Switch to side-by-side view

--- a/src/internfile/mimehandler.cpp
+++ b/src/internfile/mimehandler.cpp
@@ -30,6 +30,7 @@
 #include "debuglog.h"
 #include "rclconfig.h"
 #include "smallut.h"
+#include "md5.h"
 
 #include "mh_exec.h"
 #include "mh_execm.h"
@@ -45,24 +46,26 @@
 // handlers. There can be several instances for a given mime type
 // (think email attachment in email message: 2 rfc822 handlers are
 // needed simulteanously)
-static multimap<string, Dijon::Filter*>  o_handlers;
-static list<multimap<string, Dijon::Filter*>::iterator> o_hlru;
-typedef list<multimap<string, Dijon::Filter*>::iterator>::iterator hlruit_tp;
+static multimap<string, RecollFilter*>  o_handlers;
+static list<multimap<string, RecollFilter*>::iterator> o_hlru;
+typedef list<multimap<string, RecollFilter*>::iterator>::iterator hlruit_tp;
 
 static PTMutexInit o_handlers_mutex;
 
 static const unsigned int max_handlers_cache_size = 100;
 
 /* Look for mime handler in pool */
-static Dijon::Filter *getMimeHandlerFromCache(const string& key)
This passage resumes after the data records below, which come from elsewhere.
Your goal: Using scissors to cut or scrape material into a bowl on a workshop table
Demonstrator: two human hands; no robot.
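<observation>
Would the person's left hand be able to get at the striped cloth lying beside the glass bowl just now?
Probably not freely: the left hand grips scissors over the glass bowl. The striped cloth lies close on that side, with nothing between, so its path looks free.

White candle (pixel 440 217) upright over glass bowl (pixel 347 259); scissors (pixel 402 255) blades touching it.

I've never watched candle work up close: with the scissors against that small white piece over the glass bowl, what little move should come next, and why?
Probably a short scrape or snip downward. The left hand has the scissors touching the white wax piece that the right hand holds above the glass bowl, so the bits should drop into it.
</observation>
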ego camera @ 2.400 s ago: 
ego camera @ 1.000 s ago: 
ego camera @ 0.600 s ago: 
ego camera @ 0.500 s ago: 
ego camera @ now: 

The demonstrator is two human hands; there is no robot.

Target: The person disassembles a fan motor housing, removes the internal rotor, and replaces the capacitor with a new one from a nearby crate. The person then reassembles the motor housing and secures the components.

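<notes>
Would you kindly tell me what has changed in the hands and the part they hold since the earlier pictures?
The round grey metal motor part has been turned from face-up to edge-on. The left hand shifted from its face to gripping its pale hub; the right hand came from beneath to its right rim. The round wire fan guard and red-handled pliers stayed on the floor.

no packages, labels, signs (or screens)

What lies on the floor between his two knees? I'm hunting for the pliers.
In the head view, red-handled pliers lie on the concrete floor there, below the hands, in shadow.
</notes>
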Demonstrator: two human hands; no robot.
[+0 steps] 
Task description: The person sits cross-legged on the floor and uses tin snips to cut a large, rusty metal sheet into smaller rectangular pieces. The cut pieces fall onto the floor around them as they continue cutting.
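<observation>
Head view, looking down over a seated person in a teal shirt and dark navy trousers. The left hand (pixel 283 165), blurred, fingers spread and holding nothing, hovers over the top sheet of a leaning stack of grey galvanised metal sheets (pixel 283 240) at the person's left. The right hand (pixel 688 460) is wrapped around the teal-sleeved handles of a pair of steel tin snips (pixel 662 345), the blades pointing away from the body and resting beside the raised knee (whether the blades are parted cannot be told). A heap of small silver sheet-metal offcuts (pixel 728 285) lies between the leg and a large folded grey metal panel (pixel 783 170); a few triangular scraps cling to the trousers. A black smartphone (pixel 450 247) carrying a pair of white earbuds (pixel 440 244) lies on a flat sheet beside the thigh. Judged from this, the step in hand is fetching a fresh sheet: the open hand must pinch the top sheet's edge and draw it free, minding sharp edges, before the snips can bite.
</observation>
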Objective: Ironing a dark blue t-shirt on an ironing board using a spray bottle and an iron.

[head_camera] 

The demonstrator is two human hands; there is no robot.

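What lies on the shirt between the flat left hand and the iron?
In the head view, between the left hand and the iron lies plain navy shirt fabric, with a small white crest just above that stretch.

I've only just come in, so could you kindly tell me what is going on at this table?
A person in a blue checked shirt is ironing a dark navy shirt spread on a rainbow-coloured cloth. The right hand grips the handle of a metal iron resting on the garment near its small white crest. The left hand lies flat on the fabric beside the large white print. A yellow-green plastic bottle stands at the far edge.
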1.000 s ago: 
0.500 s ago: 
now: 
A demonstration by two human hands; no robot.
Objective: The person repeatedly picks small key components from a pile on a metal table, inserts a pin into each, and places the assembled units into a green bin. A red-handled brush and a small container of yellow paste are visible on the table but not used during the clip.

+static RecollFilter *getMimeHandlerFromCache(const string& key)
 {
     PTMutexLocker locker(o_handlers_mutex);
+    string xdigest;
+    MD5HexPrint(key, xdigest);
     LOGDEB(("getMimeHandlerFromCache: %s cache size %u\n", 
-	    key.c_str(), o_handlers.size()));
-
-    multimap<string, Dijon::Filter *>::iterator it = o_handlers.find(key);
+	    xdigest.c_str(), o_handlers.size()));
+
+    multimap<string, RecollFilter *>::iterator it = o_handlers.find(key);
     if (it != o_handlers.end()) {
-	Dijon::Filter *h = it->second;
+	RecollFilter *h = it->second;
 	hlruit_tp it1 = find(o_hlru.begin(), o_hlru.end(), it);
 	if (it1 != o_hlru.end()) {
 	    o_hlru.erase(it1);
@@ -71,20 +74,22 @@
 	}
 	o_handlers.erase(it);
 	LOGDEB(("getMimeHandlerFromCache: %s found size %u\n", 
-		key.c_str(), o_handlers.size()));
+		xdigest.c_str(), o_handlers.size()));
 	return h;
     }
-    LOGDEB(("getMimeHandlerFromCache: %s not found\n", key.c_str()));
+    LOGDEB(("getMimeHandlerFromCache: %s not found\n", xdigest.c_str()));
     return 0;
 }
 
 /* Return mime handler to pool */
-void returnMimeHandler(Dijon::Filter *handler)
-{
-    typedef multimap<string, Dijon::Filter*>::value_type value_type;
-
-    if (handler==0) 
+void returnMimeHandler(RecollFilter *handler)
+{
+    typedef multimap<string, RecollFilter*>::value_type value_type;
+
+    if (handler == 0) {
+	LOGERR(("returnMimeHandler: bad parameter\n"));
 	return;
+    }
     handler->clear();
 
     PTMutexLocker locker(o_handlers_mutex);
@@ -97,7 +102,7 @@
     // at the same time either because it occurs several times in a
     // stack (ie mail attachment to mail), or because several threads
     // are processing the same mime type at the same time.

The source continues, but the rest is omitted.